With respect to the CCS, the calcium scoring, right now, most of the experience that we have is mostly from Spectrum or from Corewell, which we gave these indications, and also from the U.K. So if I talk about the cardiac solution, I would say that 60% of the patients in the study were undetected previously with the risk. And finally, they were with cardiovascular event from the chest series that were not diagnosed. And the other experience that we had with a lot of people that were diagnosed, one of them by the way was in TV in the media is Beilinson in Israel and in the U.K., which was mainly for the bones for the osteoporosis. But what you can see is that the -- I think we published the results of the ADOPT and the other one in our website?

Yes. You can take a look at the website and see the indication that we gave there with the number of patients that were not detected with cardiac diseases and I think that this gives an indication of the ability to do. The one that was mentioned with respect to the bone solution is with the Oxford University and this was published that they have identified up to 6x more patients with vertebral compression structure than that was indicated in the other CT scans that were there.

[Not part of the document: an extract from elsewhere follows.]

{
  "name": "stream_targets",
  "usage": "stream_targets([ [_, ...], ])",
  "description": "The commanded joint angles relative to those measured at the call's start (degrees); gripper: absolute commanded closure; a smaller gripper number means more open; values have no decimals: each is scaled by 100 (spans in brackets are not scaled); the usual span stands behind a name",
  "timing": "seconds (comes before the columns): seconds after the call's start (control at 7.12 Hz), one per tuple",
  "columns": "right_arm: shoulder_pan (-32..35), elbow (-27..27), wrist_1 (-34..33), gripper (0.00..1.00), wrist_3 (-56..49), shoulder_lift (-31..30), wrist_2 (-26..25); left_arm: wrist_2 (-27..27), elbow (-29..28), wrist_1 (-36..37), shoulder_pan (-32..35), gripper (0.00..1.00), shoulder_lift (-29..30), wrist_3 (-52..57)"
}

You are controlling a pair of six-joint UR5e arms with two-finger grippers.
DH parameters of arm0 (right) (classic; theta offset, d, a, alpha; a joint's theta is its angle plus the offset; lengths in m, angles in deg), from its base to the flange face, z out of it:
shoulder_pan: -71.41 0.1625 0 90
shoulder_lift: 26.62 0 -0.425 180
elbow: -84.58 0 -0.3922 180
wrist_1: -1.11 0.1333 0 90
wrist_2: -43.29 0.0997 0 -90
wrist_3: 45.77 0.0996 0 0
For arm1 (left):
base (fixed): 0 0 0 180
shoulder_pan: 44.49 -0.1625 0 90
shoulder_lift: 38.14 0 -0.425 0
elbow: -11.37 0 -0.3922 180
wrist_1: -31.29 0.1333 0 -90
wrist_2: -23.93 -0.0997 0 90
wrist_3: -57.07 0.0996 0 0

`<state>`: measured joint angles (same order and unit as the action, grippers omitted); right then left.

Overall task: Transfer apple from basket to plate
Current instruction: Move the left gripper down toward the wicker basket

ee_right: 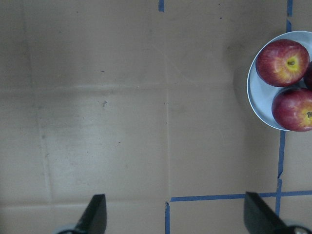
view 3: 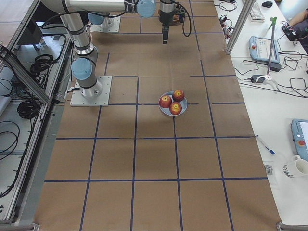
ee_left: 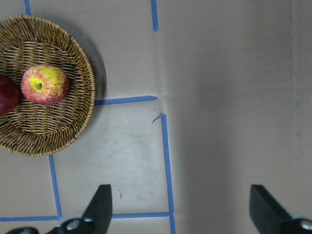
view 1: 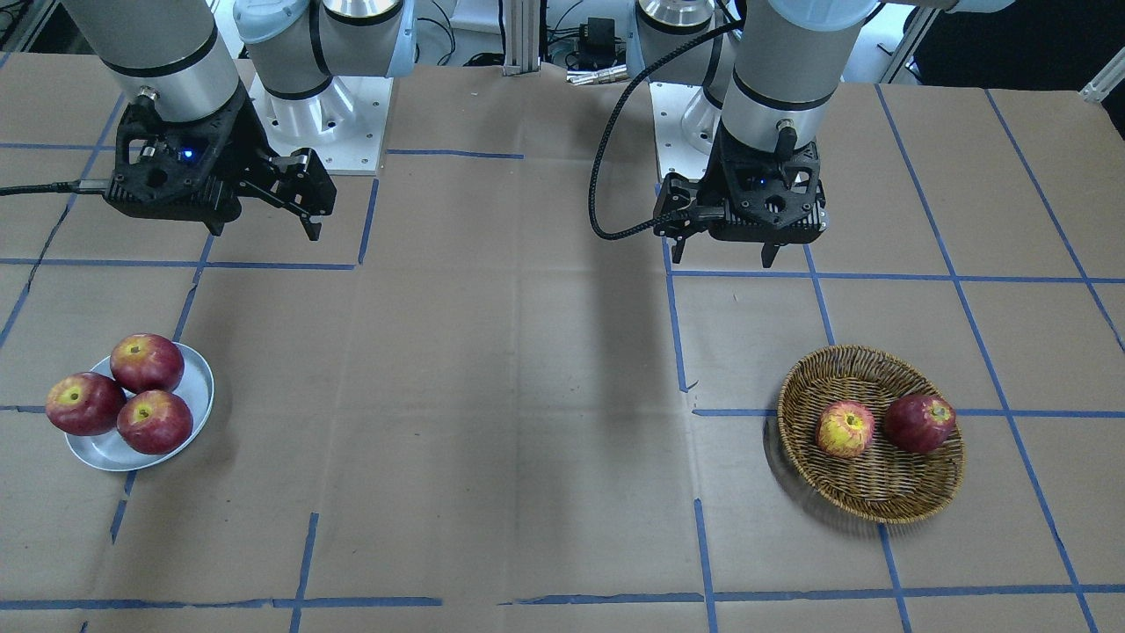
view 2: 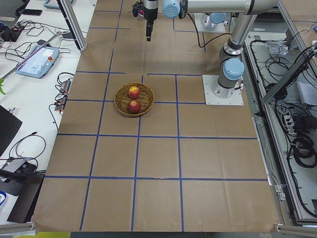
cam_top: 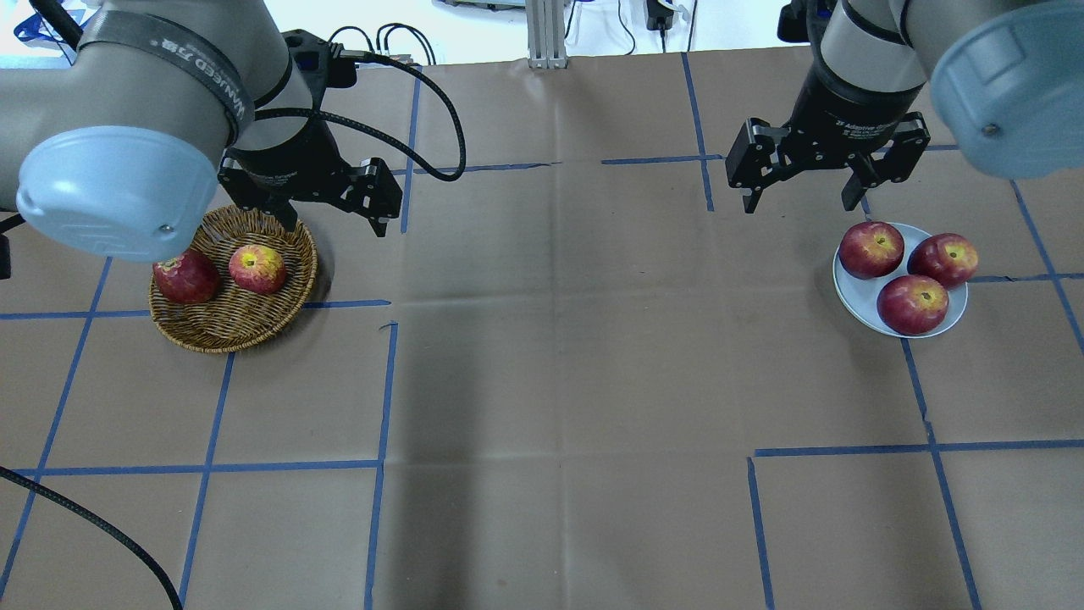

So I think that the AI and what we do is getting a lot of attention, and we will provide -- the more we go into the future, we will provide as much as we can, because this is under a lot of privacy restrictions, but the more we can share with the public and the more the institution, including, by the way, InterMountain, which is relatively new, the more they give us the ability to share, we'll definitely share with the public.

Thank you. This concludes today's conference call. Thank you for participating. You may now disconnect.